The task
From the listing below, select every line where the word "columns" appears.

- - - -

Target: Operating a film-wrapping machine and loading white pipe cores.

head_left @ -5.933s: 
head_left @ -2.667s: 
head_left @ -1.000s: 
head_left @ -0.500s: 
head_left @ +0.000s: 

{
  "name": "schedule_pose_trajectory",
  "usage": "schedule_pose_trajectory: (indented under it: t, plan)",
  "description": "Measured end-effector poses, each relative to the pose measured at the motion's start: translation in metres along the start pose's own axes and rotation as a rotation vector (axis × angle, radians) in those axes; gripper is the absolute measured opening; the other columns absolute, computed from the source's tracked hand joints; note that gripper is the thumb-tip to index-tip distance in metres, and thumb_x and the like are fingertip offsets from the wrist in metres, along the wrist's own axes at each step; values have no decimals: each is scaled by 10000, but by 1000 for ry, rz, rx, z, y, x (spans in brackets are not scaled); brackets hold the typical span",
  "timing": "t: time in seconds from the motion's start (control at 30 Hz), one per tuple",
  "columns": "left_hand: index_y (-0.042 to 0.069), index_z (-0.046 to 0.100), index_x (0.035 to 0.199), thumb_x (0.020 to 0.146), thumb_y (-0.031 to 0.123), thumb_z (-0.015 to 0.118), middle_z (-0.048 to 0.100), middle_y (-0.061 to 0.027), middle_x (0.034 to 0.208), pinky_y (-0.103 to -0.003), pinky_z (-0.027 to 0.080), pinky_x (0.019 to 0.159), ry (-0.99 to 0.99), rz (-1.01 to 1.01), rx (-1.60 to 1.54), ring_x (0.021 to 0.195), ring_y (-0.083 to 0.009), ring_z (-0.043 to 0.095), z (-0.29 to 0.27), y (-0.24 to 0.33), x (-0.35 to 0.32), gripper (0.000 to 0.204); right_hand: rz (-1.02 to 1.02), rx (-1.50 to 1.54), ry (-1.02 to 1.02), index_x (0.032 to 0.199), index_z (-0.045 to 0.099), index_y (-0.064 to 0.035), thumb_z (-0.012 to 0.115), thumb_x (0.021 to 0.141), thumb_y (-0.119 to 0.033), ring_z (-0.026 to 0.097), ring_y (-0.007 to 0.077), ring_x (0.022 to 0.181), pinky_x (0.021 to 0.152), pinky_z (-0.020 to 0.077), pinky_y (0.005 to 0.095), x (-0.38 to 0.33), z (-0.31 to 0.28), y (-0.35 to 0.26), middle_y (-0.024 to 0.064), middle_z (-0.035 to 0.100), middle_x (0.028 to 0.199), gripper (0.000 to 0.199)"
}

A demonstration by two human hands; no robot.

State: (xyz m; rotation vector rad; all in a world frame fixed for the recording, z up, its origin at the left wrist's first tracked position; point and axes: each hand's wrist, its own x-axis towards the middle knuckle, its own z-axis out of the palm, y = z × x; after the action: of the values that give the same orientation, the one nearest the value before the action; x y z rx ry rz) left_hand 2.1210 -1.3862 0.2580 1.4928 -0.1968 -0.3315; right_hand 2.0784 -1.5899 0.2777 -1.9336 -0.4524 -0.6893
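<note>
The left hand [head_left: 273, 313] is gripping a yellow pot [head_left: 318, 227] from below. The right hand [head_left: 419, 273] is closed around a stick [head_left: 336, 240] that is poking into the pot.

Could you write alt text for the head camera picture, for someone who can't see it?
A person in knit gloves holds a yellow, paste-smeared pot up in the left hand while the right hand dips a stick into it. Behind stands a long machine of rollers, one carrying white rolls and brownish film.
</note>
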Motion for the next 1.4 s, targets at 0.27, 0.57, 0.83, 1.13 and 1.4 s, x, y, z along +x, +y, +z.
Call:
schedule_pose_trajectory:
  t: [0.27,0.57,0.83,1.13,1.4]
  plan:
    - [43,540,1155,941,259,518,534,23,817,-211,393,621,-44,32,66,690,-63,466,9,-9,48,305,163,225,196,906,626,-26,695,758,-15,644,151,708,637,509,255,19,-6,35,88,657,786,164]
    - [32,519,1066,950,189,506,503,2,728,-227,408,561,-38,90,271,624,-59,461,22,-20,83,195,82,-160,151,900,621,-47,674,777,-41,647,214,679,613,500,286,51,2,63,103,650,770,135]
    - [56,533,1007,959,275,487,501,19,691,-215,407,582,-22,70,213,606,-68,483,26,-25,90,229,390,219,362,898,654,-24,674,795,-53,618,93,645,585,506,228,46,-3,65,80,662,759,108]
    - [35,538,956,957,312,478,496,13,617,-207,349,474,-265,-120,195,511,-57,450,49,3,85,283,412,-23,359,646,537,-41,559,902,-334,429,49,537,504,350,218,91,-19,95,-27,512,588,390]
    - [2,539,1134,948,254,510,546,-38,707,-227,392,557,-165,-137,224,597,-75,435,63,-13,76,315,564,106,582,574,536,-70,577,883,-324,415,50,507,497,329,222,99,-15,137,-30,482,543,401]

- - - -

Answer for this exercise
  "description": "Measured end-effector poses, each relative to the pose measured at the motion's start: translation in metres along the start pose's own axes and rotation as a rotation vector (axis × angle, radians) in those axes; gripper is the absolute measured opening; the other columns absolute, computed from the source's tracked hand joints; note that gripper is the thumb-tip to index-tip distance in metres, and thumb_x and the like are fingertip offsets from the wrist in metres, along the wrist's own axes at each step; values have no decimals: each is scaled by 10000, but by 1000 for ry, rz, rx, z, y, x (spans in brackets are not scaled); brackets hold the typical span",
  "columns": "left_hand: index_y (-0.042 to 0.069), index_z (-0.046 to 0.100), index_x (0.035 to 0.199), thumb_x (0.020 to 0.146), thumb_y (-0.031 to 0.123), thumb_z (-0.015 to 0.118), middle_z (-0.048 to 0.100), middle_y (-0.061 to 0.027), middle_x (0.034 to 0.208), pinky_y (-0.103 to -0.003), pinky_z (-0.027 to 0.080), pinky_x (0.019 to 0.159), ry (-0.99 to 0.99), rz (-1.01 to 1.01), rx (-1.60 to 1.54), ring_x (0.021 to 0.195), ring_y (-0.083 to 0.009), ring_z (-0.043 to 0.095), z (-0.29 to 0.27), y (-0.24 to 0.33), x (-0.35 to 0.32), gripper (0.000 to 0.204); right_hand: rz (-1.02 to 1.02), rx (-1.50 to 1.54), ry (-1.02 to 1.02), index_x (0.032 to 0.199), index_z (-0.045 to 0.099), index_y (-0.064 to 0.035), thumb_z (-0.012 to 0.115), thumb_x (0.021 to 0.141), thumb_y (-0.119 to 0.033), ring_z (-0.026 to 0.097), ring_y (-0.007 to 0.077), ring_x (0.022 to 0.181), pinky_x (0.021 to 0.152), pinky_z (-0.020 to 0.077), pinky_y (0.005 to 0.095), x (-0.38 to 0.33), z (-0.31 to 0.28), y (-0.35 to 0.26), middle_y (-0.024 to 0.064), middle_z (-0.035 to 0.100), middle_x (0.028 to 0.199), gripper (0.000 to 0.199)"

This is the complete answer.